A Chapter by GhostOfTheLight

Evere


He stomps through the upper floor windows,

he treads through the halls in the dark,

the glimmer from the glass in the shadow

will cuttingly leave it’s mark.


Don’t run or hide from the demons inside,

no escape from the slice of his blade,

curiosity can kill

when one’s without will,

the reflection that makes you insane.



My name is Evere.

I’m sitting on my living room couch.

I’m scared.

I think the most terrifying thing about him is the reflective property of his mask; you’re forced to see yourself scream, the blood that begins to pour from your body when you’re stabbed, the entrails that tumble out. That’s what makes him terrifying. It isn’t his knife or the way he slowly lumbers towards you. It’s seeing yourself.

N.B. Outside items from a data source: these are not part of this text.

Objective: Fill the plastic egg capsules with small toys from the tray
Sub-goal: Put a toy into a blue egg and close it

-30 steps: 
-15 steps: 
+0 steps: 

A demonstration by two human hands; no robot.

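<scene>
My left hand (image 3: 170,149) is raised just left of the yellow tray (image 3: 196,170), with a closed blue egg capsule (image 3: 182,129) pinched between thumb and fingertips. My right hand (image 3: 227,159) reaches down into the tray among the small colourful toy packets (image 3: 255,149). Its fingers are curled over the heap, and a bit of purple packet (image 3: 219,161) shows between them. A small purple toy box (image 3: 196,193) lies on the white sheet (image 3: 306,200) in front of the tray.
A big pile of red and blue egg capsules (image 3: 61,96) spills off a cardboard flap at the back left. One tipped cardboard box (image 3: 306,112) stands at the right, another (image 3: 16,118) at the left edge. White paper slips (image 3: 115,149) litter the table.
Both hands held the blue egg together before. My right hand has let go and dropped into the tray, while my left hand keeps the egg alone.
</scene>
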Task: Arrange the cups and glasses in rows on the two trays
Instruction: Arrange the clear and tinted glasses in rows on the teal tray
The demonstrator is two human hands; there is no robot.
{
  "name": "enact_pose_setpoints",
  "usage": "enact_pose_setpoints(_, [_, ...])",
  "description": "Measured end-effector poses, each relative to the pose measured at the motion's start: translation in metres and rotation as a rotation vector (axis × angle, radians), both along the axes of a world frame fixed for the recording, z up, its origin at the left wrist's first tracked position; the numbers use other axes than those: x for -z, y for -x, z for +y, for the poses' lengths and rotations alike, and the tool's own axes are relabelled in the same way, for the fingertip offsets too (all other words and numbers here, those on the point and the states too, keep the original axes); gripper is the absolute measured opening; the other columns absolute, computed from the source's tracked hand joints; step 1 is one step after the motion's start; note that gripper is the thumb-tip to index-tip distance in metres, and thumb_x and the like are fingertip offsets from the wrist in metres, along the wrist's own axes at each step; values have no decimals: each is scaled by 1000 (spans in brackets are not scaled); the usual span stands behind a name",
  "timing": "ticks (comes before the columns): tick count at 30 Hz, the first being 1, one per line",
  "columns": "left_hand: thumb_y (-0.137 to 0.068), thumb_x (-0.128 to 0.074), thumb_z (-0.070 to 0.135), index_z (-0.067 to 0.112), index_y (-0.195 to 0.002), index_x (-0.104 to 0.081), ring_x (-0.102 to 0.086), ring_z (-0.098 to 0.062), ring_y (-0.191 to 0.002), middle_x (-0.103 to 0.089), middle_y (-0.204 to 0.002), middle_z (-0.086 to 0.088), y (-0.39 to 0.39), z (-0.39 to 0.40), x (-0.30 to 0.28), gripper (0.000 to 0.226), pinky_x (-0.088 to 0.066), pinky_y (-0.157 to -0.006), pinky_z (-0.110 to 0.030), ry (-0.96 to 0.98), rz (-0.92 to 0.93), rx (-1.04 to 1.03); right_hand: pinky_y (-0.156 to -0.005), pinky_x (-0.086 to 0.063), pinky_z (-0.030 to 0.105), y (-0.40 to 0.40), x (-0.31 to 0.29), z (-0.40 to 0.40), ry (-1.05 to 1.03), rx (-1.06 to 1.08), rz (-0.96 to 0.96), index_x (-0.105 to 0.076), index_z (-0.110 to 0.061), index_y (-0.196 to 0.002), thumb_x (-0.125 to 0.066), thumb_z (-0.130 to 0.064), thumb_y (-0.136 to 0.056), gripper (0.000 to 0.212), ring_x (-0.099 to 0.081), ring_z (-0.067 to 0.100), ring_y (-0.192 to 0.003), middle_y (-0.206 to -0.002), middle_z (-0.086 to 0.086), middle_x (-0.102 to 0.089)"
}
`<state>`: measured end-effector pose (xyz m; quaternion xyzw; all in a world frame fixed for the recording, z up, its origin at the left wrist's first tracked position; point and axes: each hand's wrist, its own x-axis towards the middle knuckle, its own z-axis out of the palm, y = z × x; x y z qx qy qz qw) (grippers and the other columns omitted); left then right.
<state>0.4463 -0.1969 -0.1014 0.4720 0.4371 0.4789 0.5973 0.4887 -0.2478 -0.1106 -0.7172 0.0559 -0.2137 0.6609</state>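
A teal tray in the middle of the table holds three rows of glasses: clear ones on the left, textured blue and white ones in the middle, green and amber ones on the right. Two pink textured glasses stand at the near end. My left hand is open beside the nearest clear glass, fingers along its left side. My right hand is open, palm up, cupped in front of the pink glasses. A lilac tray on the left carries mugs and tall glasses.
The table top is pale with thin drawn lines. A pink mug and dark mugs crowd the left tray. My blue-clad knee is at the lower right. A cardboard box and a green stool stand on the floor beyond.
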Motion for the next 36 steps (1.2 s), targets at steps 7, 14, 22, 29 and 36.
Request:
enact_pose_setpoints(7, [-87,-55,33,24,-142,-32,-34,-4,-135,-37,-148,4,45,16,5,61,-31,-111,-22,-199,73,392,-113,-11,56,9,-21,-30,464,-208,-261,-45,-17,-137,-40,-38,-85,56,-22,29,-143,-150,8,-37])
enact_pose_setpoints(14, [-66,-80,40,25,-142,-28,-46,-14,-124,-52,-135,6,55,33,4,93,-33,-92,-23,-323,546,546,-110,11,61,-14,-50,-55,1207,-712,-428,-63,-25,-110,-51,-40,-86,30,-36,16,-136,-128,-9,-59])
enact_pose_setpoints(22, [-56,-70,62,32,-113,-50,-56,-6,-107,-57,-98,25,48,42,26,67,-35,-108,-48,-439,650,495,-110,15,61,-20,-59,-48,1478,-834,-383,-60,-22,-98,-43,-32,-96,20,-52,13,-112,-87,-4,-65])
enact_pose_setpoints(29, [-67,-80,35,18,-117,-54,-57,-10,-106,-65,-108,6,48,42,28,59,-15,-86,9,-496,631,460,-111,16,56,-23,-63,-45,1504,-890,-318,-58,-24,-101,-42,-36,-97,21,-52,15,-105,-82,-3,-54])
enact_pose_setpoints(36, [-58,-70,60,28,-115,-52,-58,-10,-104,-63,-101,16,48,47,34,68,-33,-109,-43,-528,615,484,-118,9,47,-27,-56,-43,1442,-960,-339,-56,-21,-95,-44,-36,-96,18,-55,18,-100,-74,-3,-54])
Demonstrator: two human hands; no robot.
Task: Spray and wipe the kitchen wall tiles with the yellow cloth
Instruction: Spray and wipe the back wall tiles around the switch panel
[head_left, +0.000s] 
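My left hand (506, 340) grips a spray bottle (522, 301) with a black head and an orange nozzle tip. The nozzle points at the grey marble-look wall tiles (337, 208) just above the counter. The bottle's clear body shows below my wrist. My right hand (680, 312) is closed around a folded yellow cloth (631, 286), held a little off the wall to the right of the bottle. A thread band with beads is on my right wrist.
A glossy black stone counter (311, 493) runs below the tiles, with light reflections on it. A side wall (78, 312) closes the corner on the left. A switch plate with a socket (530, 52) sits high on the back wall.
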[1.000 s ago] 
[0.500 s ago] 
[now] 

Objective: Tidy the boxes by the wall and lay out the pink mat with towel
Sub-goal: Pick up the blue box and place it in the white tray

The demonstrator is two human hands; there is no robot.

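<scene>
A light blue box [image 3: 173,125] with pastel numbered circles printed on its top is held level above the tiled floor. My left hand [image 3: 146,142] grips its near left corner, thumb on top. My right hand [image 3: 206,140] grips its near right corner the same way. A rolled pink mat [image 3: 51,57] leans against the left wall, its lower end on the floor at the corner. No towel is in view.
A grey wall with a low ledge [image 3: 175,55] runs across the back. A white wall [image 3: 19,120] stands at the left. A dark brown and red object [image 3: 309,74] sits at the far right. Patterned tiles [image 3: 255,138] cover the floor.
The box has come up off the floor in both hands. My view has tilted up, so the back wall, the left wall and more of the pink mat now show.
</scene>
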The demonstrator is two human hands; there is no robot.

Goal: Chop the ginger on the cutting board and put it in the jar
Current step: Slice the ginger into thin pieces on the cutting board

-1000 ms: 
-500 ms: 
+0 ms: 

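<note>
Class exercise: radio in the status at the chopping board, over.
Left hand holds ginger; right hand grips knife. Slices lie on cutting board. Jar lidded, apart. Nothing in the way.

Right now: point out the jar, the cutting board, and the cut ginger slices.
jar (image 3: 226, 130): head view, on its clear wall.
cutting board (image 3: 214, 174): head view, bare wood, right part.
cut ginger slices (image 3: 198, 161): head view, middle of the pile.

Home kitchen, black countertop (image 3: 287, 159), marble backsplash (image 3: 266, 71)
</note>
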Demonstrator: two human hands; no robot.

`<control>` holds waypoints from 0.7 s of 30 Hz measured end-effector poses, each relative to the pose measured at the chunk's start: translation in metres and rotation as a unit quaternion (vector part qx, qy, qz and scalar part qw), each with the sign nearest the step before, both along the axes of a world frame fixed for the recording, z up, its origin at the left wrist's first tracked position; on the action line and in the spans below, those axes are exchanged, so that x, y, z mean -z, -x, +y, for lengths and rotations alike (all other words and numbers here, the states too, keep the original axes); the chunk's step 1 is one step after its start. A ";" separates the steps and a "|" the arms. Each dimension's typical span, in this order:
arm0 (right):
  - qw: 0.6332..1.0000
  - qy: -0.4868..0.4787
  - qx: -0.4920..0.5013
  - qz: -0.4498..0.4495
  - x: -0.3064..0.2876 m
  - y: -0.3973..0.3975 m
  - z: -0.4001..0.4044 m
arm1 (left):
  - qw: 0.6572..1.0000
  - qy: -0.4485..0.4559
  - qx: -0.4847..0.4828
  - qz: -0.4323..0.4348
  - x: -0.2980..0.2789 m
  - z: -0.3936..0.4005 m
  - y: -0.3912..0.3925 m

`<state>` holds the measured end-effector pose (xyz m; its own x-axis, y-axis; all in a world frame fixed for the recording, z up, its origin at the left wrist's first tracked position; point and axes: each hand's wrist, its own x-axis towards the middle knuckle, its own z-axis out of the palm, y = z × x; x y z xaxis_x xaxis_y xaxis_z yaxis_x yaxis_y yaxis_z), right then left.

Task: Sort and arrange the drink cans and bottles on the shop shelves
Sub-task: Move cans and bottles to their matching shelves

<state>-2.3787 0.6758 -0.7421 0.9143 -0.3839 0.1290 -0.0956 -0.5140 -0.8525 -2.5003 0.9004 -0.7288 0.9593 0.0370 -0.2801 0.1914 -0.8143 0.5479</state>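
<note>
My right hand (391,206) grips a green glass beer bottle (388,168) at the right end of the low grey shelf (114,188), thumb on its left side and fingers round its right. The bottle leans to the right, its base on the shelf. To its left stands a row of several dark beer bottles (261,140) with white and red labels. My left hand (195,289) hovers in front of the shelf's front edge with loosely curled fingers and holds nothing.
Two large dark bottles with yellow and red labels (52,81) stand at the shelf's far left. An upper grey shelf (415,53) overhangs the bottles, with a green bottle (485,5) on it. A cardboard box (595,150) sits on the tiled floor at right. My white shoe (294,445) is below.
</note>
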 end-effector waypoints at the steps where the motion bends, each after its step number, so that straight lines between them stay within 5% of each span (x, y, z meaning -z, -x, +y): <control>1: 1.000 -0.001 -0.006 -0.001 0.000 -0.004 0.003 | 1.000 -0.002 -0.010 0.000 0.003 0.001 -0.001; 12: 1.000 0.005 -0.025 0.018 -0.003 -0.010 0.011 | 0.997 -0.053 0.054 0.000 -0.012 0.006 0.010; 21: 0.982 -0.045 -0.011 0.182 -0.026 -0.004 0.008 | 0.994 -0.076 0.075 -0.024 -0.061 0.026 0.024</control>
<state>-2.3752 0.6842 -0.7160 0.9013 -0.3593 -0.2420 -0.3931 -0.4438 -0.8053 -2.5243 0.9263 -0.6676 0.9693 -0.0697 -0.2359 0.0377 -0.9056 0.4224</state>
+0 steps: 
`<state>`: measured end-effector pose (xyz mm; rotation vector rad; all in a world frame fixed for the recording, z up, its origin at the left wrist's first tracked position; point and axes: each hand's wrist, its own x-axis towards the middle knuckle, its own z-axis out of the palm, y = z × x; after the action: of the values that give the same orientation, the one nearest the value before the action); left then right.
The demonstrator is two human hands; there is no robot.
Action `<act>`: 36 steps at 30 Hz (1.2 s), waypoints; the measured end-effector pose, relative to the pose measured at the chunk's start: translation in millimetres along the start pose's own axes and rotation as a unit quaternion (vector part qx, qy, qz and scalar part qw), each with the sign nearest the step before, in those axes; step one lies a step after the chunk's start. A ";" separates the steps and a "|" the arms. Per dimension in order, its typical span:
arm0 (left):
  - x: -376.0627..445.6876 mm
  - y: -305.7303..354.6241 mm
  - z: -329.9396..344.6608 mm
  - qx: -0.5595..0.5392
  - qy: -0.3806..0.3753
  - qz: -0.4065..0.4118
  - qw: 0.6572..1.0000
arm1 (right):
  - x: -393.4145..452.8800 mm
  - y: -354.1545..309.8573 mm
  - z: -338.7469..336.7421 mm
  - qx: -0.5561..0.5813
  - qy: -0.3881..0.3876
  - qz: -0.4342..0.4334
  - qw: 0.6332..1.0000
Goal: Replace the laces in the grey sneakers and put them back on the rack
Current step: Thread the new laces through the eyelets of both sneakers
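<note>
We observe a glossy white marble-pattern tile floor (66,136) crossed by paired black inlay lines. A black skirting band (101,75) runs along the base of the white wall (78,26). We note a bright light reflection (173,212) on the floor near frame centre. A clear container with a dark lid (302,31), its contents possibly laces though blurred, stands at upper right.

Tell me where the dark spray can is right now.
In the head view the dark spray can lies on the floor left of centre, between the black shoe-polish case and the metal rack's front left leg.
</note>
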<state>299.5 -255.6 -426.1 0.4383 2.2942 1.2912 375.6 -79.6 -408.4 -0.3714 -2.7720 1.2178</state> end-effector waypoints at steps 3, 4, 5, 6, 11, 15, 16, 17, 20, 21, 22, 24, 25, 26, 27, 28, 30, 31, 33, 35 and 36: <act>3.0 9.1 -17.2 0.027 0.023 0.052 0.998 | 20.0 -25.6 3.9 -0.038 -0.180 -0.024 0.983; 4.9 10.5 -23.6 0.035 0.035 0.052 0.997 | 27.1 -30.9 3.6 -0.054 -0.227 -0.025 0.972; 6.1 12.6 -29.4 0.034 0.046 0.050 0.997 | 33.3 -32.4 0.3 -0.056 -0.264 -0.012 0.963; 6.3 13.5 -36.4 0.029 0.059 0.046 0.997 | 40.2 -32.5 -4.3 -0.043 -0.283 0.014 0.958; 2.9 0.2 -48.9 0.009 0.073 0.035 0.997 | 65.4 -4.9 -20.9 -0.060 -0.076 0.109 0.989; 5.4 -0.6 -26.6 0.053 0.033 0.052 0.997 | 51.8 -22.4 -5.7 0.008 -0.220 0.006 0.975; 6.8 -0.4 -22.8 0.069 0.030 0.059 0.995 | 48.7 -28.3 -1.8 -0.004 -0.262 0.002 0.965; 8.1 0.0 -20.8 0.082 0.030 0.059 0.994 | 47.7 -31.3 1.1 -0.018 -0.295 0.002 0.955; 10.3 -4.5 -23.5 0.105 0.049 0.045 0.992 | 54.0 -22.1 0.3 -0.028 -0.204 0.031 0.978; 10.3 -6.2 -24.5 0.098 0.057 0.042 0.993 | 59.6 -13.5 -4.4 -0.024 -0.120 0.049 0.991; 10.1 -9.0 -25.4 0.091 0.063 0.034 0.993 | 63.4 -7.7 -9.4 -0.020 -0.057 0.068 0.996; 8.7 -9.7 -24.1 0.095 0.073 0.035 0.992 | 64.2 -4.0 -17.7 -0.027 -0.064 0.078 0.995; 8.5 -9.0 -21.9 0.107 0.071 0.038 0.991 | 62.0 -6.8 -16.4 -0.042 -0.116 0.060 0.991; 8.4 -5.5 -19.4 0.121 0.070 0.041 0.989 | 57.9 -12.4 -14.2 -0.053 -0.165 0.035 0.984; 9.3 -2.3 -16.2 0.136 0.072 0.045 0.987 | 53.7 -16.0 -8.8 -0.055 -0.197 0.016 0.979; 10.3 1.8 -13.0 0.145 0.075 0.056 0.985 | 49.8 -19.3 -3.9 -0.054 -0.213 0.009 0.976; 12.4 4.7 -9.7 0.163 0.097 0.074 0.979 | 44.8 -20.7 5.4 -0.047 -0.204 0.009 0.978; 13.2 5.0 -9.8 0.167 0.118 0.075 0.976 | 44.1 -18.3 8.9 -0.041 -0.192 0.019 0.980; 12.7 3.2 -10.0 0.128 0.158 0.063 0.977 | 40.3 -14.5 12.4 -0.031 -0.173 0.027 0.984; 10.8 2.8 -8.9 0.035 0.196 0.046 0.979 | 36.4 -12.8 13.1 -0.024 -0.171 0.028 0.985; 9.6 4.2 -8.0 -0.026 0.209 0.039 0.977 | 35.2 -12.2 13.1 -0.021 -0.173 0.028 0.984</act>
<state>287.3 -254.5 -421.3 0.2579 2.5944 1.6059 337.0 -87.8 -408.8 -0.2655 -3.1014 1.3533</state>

Going to Darkridge has been hell. I don’t care about any of the students or the faculty or the bullshit teachers that think they know how to handle a classroom because they read straight from a textbook. I’m only going here because my parents are making me. That’s it. I’d love to drop out, especially with the string of recent murders, but I can’t. That fact alone eats at me from the inside out like a parasite overcoming my body. It’s disgusting.

I could keep going on about my depressing social life, but I’ll spare you the pain. 

I’m here to figure out why he’s doing this.

I’ve watched enough television to know how this goes down; murders happen, girls scream, bodies found, schools close down, murderous rampage ensues. It’s like a pattern that nobody wants to witness. 

If this guy’s murdering people, he must have a reason; he surely wouldn’t do it for fun. If I want to come to any kind of consensus as to why, I need to look deeper into the message he sent us students of Darkridge.

He calls himself a messenger. A messenger of what?

He claims it to be in a fit of retribution, which I can understand to a point with the scum of Darkridge right now, but going as far as to murder them for it is too much. It isn’t human.

But is he human?

If he’s never taken off the mirror, there’s no way of knowing. If anybody has gotten a glimpse at his face, they’re probably dead and couldn’t have ever told anybody else. They could’ve managed a last ditch effort to call the cops, but they’d be too caught up in trying to survive. He might not be human. He could be a ghost, or a spirit, or some kind of demon. I’m not one to believe in the supernatural, but has the supernatural ever been proven to not exist?

He also feels that his murderous rage is beautiful. Something about killing his victims and restraining them in an innocent way before plunging the blade into them expresses some kind of elegance to him. I find that to be the most interesting thing about him and I can’t exactly put my finger on why. Is he just some creepy pedophile or a person infatuated with the idea of preserving fright? 

Speaking of preservation, we need to take into consideration the mirror. The point of a mirror is to reflect. Whether the reflection be of emotions, of hatred, of yourself, that doesn’t matter; what matters is that whatever is in the mirror is bouncing back towards you. If he’s murdering those who he thinks don’t deserve to live, then a whirlwind of sadness and depression will be bounced back.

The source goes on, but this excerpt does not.